Changes the way Offers are ranked in order books, so that currency issuers can configure how many significant digits are taken into account when ranking Offers by exchange rate. With this amendment, the exchange rates of Offers are rounded to the configured number of significant digits, so that more Offers have the same exact exchange rate. The intent of this change is to require a meaningful improvement in price to outrank a previous Offer. If used by major issuers, this should reduce the incentive to spam the ledger with Offers that are only a tiny fraction of a percentage point better than existing offers.
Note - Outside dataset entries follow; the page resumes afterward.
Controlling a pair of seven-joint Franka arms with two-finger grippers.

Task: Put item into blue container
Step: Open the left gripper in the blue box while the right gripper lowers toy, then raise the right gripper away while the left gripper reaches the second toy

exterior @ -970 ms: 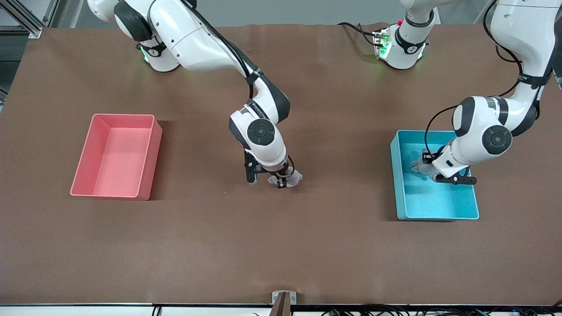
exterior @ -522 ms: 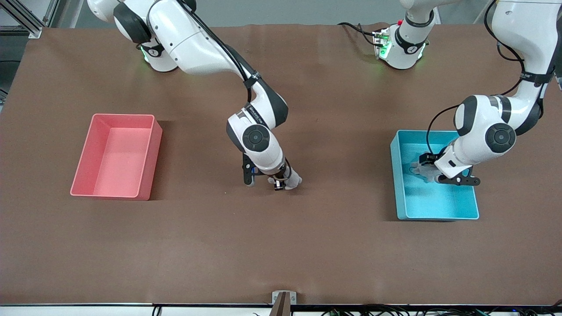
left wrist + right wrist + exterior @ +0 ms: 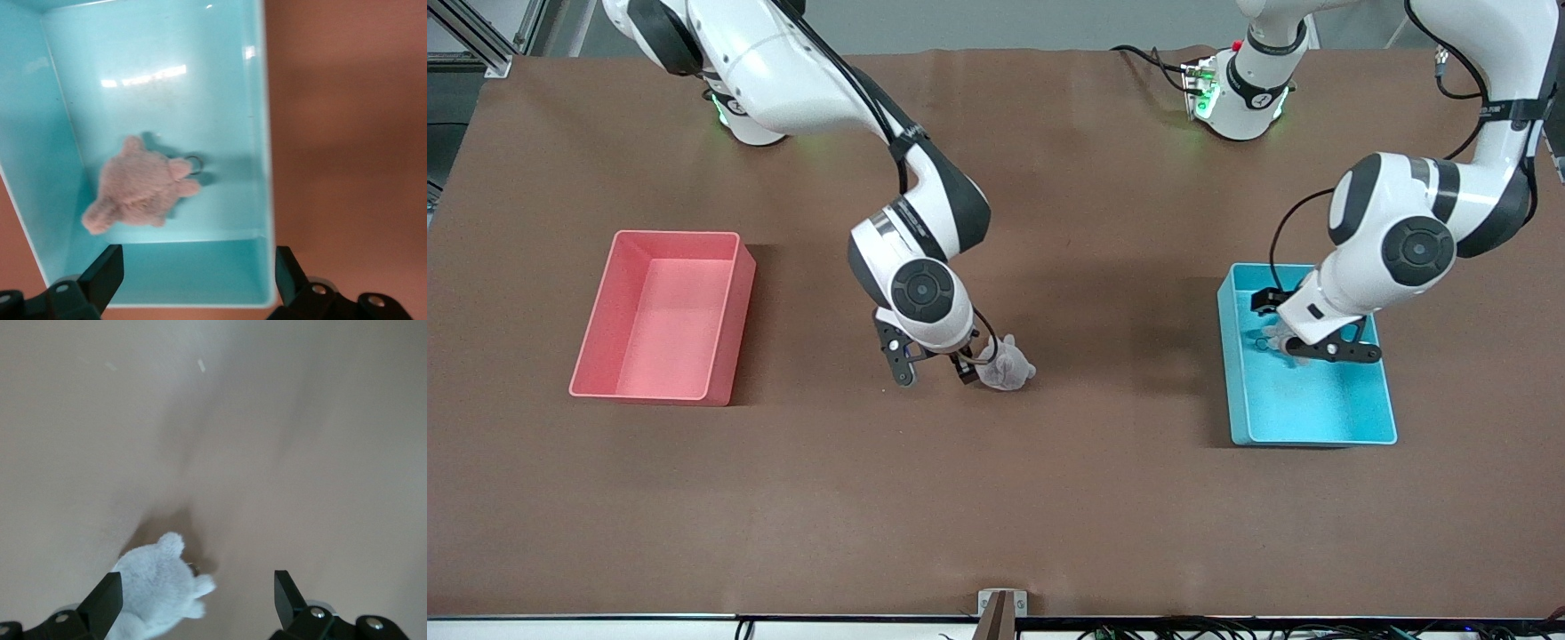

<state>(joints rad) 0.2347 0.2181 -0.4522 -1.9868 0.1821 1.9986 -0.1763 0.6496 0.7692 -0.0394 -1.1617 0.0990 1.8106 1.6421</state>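
Pink plush [image 3: 137, 190] in blue container [image 3: 1234, 373], half hidden by left hand [image 3: 1303, 329].

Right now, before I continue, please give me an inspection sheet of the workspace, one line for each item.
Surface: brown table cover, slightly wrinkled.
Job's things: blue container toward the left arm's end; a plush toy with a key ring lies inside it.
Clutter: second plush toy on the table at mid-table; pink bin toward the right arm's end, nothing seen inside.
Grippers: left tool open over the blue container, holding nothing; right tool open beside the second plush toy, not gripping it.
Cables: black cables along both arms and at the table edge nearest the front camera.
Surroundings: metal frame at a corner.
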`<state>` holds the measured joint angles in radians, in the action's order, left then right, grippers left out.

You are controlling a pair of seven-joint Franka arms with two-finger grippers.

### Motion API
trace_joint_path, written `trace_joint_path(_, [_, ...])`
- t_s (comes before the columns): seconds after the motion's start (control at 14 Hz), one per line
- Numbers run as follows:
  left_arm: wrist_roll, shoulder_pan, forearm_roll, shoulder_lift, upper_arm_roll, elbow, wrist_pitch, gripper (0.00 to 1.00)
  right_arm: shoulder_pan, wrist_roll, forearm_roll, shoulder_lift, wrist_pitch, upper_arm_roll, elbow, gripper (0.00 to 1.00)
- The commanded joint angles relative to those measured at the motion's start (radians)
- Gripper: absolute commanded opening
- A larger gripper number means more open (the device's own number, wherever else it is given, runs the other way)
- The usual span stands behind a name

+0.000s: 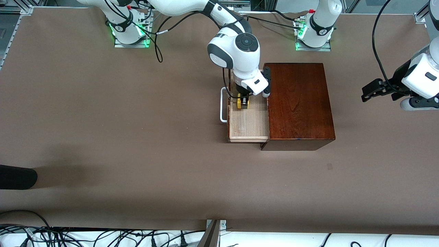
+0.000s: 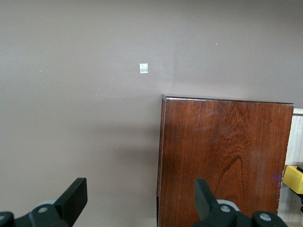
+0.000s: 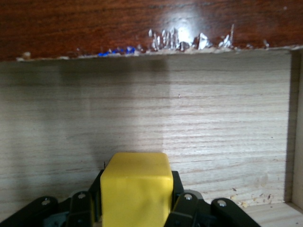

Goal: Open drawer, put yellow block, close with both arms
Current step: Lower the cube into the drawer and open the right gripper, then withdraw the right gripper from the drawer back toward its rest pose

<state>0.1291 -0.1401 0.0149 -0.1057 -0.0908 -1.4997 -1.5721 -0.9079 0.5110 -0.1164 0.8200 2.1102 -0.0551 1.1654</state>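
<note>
The drawer (image 1: pixel 247 127) stands pulled out of the dark mahogany box (image 1: pixel 298 103), its white handle (image 1: pixel 223 104) pointing toward the right arm's end of the table. My right gripper (image 1: pixel 242 102) reaches down into the pale tray, shut on the yellow block (image 1: pixel 239 103). In the right wrist view the block (image 3: pixel 136 189) sits between the black fingers (image 3: pixel 177 194) over the tray's wooden floor (image 3: pixel 189 118). Whether it touches the floor I cannot tell. My left gripper (image 1: pixel 367 92) waits open above bare table at the left arm's end, with the box (image 2: pixel 227 156) ahead of it.
A dark rounded object (image 1: pixel 17 176) pokes in at the table's edge at the right arm's end, near the front camera. Loose cables (image 1: pixel 103 236) run along the front edge. A small pale mark (image 1: pixel 329 166) lies on the tabletop nearer the camera than the box.
</note>
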Motion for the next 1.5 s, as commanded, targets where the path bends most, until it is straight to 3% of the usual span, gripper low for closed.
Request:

It may also increase the efficiency of order book storage in the ledger, because Offers can be grouped into fewer exchange rates.

Introduces a TickSize field to accounts, which can be set with the AccountSet transaction type. If a currency issuer sets the TickSize field, the Ripple Consensus Ledger truncates the exchange rate (ratio of funds in to funds out) of Offers to trade the issuer's currency, and adjusts the amounts of the Offer to match the truncated exchange rate. If only one currency in the trade has a TickSize set, that number of significant digits applies. When trading two currencies that have different TickSize values, whichever TickSize indicates the fewest significant digits applies. XRP does not have a TickSize.

Tickets

Amendment ID Status
C1B8D934087225F509BEB5A8EC24447854713EE447D277F69545ABFA0E0FD490 In development

Introduces Tickets as a way to reserve a transaction sequence number for later execution. Creates the Ticket ledger node type and the transaction types TicketCreate and TicketCancel.

Caution: This amendment is still in development.